The Responses API can be driven over a single, long-lived WebSocket connection to /v1/responses instead of opening a fresh HTTP request for every turn. After the first response, subsequent turns only need to send the new input items along with a previous_response_id — the server keeps the prior state in memory on the open socket.

This works with both Zero Data Retention (ZDR) and store=false, since nothing about the continuation needs to touch persistent storage.

When it helps

WebSocket mode is aimed at agentic workloads with many sequential tool calls — coding agents, orchestration loops, anything that goes back and forth with the model dozens of times.

Each turn skips the connection setup and re-sends only the new input rather than the full conversation, which adds up over long rollouts. In our internal benchmarks on agentic workloads with many tool calls, we have measured up to ~20% lower end-to-end latency compared to repeated HTTP requests with the same previous_response_id chaining.

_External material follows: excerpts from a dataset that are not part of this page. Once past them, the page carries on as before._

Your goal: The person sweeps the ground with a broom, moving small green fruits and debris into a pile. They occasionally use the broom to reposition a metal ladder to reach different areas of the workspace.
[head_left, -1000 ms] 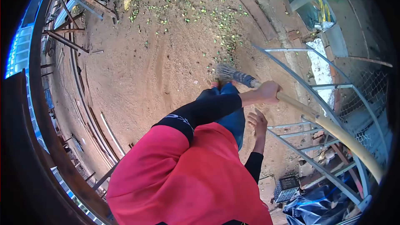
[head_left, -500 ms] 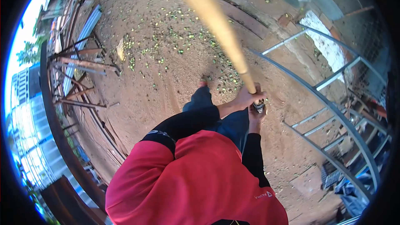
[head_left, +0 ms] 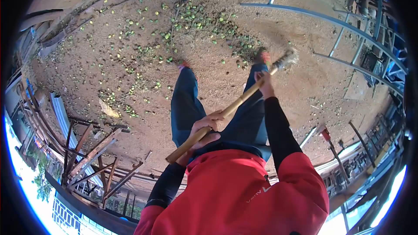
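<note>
A long-handled broom (head_left: 238,102) lies slantwise across my thighs in view, its pale wooden handle running from lower left to upper right. My left hand (head_left: 205,129) is closed round the handle near its butt end. Farther up, close to the broom's head (head_left: 286,58), my right hand (head_left: 265,83) grips the shaft with fingers wrapped. The head is a greyish tuft, smeared by motion, just beyond my right foot. Green and yellow leaves (head_left: 196,19) are scattered on the sandy ground ahead of my feet, thickest at the top middle.
A grey curved metal frame (head_left: 331,19) with rungs stands at the upper right. On the left are rusty metal trestles (head_left: 93,152) and a long light-coloured sheet (head_left: 61,115). A red-topped post (head_left: 325,135) is at the right. A dry brown leaf-like piece (head_left: 108,109) lies on the ground.
The broom's handle has swung down from pointing up near the camera to slanting across my legs. My hands have moved apart along it, the left now near the butt. My view has turned.
</note>
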### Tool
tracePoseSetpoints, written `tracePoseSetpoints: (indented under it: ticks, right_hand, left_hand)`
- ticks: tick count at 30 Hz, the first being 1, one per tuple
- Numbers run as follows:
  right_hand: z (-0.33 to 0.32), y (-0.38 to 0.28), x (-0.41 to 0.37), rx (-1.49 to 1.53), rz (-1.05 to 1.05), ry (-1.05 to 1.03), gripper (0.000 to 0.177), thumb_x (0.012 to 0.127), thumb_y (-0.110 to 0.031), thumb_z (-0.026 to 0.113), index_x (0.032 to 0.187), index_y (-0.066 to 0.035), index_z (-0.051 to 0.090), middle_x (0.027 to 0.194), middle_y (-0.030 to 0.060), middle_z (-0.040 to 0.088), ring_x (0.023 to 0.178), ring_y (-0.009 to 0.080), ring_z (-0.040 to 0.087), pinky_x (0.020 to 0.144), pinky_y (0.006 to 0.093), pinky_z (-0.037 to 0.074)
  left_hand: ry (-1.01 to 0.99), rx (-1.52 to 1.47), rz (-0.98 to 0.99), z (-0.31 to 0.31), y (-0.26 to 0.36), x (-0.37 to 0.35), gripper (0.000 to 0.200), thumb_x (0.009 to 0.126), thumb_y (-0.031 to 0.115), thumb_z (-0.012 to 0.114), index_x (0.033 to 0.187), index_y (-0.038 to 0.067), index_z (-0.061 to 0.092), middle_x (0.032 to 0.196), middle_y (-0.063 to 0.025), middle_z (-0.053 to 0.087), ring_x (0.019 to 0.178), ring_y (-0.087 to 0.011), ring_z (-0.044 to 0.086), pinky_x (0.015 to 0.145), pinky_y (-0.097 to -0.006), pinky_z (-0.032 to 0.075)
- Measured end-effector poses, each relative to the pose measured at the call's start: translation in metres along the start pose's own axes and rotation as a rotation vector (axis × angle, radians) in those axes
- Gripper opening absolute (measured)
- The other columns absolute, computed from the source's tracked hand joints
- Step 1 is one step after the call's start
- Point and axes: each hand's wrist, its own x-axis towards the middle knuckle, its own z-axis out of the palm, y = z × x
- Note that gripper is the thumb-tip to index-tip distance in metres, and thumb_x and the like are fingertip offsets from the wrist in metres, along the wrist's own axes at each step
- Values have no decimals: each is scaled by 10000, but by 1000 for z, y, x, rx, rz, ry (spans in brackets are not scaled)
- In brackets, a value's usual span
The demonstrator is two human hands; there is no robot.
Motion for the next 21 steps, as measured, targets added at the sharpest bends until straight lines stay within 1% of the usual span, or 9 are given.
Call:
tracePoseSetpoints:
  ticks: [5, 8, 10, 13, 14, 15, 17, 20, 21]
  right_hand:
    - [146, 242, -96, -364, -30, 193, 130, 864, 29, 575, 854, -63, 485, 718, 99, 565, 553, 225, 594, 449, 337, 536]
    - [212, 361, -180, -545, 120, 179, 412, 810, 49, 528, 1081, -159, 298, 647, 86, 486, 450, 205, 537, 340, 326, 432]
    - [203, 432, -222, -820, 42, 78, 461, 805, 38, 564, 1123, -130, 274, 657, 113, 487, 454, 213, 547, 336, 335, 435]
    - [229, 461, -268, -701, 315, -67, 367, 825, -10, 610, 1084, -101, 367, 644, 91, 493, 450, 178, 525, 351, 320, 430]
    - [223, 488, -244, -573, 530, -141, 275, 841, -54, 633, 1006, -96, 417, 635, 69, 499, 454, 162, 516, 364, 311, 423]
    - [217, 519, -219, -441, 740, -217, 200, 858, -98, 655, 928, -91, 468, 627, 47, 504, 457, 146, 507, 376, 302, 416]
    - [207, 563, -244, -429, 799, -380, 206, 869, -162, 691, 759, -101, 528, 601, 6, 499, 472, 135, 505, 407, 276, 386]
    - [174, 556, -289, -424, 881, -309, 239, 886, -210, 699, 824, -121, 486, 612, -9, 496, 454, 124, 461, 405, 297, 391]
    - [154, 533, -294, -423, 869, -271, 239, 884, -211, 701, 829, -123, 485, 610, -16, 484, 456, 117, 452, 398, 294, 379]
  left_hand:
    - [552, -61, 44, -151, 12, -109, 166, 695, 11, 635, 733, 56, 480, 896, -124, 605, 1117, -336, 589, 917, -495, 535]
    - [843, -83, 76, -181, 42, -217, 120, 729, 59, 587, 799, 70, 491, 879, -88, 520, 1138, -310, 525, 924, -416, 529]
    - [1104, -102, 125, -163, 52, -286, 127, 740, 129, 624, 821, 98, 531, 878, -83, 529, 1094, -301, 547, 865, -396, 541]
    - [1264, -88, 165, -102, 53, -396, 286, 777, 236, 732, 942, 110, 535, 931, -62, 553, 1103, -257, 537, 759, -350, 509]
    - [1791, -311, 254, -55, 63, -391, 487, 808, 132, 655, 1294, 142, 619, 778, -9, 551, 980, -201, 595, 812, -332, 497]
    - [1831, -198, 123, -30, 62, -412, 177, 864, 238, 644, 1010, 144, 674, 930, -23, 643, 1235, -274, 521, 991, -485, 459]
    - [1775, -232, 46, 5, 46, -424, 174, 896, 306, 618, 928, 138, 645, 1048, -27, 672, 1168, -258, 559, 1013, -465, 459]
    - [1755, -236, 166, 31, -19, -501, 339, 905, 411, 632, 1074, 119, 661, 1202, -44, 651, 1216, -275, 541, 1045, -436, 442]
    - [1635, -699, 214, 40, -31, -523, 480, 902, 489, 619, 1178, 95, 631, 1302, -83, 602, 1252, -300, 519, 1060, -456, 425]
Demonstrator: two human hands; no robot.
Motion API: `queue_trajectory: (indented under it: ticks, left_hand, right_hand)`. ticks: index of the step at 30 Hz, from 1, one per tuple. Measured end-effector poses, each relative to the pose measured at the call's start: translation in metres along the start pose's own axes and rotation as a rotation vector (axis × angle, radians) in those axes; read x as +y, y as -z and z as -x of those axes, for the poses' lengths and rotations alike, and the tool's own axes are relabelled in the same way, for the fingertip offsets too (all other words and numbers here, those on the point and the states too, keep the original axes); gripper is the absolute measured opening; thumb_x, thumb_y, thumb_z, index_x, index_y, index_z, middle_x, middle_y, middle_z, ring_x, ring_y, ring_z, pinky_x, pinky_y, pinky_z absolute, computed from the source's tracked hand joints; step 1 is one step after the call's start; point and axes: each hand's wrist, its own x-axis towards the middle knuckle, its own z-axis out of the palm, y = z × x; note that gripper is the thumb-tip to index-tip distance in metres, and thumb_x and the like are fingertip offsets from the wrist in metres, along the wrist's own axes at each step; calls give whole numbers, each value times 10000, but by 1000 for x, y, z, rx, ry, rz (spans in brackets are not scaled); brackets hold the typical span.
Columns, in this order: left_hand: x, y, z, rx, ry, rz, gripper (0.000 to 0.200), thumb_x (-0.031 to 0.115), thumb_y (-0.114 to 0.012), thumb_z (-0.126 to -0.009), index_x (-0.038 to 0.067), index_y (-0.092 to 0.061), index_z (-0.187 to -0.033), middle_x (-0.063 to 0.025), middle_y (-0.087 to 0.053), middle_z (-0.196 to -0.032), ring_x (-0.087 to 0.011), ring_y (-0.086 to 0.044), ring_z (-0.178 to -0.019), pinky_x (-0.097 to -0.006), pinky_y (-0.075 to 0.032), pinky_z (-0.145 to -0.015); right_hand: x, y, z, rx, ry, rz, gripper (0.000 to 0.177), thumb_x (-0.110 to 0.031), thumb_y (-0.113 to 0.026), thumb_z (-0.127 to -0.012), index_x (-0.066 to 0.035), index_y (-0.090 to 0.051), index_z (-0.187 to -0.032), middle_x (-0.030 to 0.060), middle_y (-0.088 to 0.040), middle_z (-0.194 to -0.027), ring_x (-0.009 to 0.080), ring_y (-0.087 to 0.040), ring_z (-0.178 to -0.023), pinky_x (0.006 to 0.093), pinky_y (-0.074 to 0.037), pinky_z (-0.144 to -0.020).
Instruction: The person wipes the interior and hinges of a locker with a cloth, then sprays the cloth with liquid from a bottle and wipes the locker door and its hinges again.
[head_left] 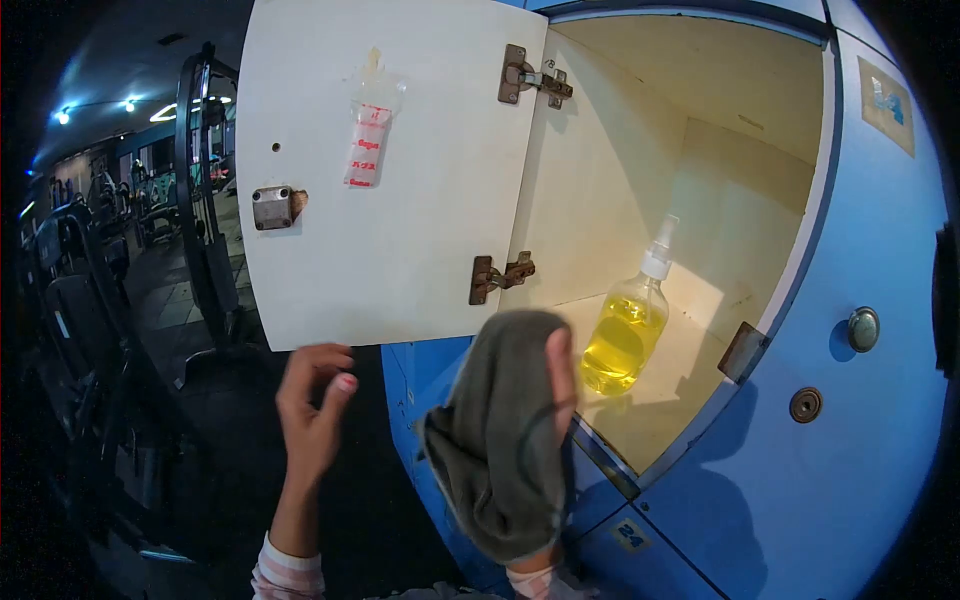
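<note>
Blue-fronted and cream-lined, one locker compartment (745, 170) is left exposed by one flat white door (400, 265), open to its left. One crumpled dark-grey cloth (500, 430) is grasped before the compartment's lower-left corner by the right hand (562, 375), thumb against fabric, other fingers hidden. Handling of the cloth is judged to be in hand; clearance from the door is called for in any move. Nothing is held by the loosely curled left hand (315, 400), further left. Inside the compartment, one clear spray bottle of yellow liquid (625, 335) is seen; at its left edge, two brown metal hinges (514, 75).
</note>
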Motion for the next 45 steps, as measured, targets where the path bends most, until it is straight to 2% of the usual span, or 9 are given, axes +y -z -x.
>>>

Opening a connection and sending the first turn

After the WebSocket upgrade succeeds, every turn is initiated by the client sending a response.create message. The body is the same shape as the Responses create body, minus transport-only fields like stream and background (responses are always streamed back as events on the socket).

import json
import os
from websocket import create_connection

ws = create_connection(
    "wss://api.x.ai/v1/responses",
    header=[
        f"Authorization: Bearer {os.environ['XAI_API_KEY']}",
    ],
)

ws.send(
    json.dumps(
        {
            "type": "response.create",
            "model": "grok-4.3",
            "store": False,
            "input": [
                {
                    "type": "message",
                    "role": "user",
                    "content": [{"type": "input_text", "text": "Find fizz_buzz()"}],
                }
            ],
            "tools": [],
        }
    )
)

import WebSocket from "ws";

const ws = new WebSocket("wss://api.x.ai/v1/responses", {
  headers: {
    Authorization: `Bearer ${process.env.XAI_API_KEY}`,
  },
});

ws.on("open", () => {
  ws.send(
    JSON.stringify({
      type: "response.create",
      model: "grok-4.3",
      store: false,
      input: [
        {
          type: "message",
          role: "user",
          content: [{ type: "input_text", text: "Find fizz_buzz()" }],
        },
      ],
      tools: [],
    })
  );
});

ws.on("message", (data) => {
  console.log(JSON.parse(data.toString()));
});

Warmups with `generate: false`

If you already know the tools, instructions, or system messages you'll need for an upcoming turn, you can prime the connection by sending response.create with generate: false. The server prepares the request state but does not run the model — no output is returned. The warmup still emits a response ID, which you can chain from later via previous_response_id so the actual generation turn starts faster.

Continuing a run

For every follow-up turn, send a new response.create and include:

previous_response_id — the ID of the last response on this chain.
input — only the new items for this turn (typically tool outputs plus the next user message). Don't resend prior history; the server already has it.

ws.send(
    json.dumps(
        {
            "type": "response.create",
            "model": "grok-4.3",
            "store": False,
            "previous_response_id": "resp_123",
            "input": [
                {
                    "type": "function_call_output",
                    "call_id": "call_123",
                    "output": "tool result",
                },
                {
                    "type": "message",
                    "role": "user",
                    "content": [{"type": "input_text", "text": "Now optimize it."}],
                },
            ],
            "tools": [],
        }
    )
)

ws.send(
  JSON.stringify({
    type: "response.create",
    model: "grok-4.3",
    store: false,
    previous_response_id: "resp_123",
    input: [
      {
        type: "function_call_output",
        call_id: "call_123",
        output: "tool result",
      },
      {
        type: "message",
        role: "user",
        content: [{ type: "input_text", text: "Now optimize it." }],
      },
    ],
    tools: [],
  })
);

How chaining works on the socket

previous_response_id behaves the same way it does over HTTP, but the WebSocket path has an additional in-memory shortcut. Each open connection holds the state for its most recent response in a per-connection cache. Continuing from that response avoids touching storage entirely, which is what makes WebSocket mode safe to use with store=false and ZDR.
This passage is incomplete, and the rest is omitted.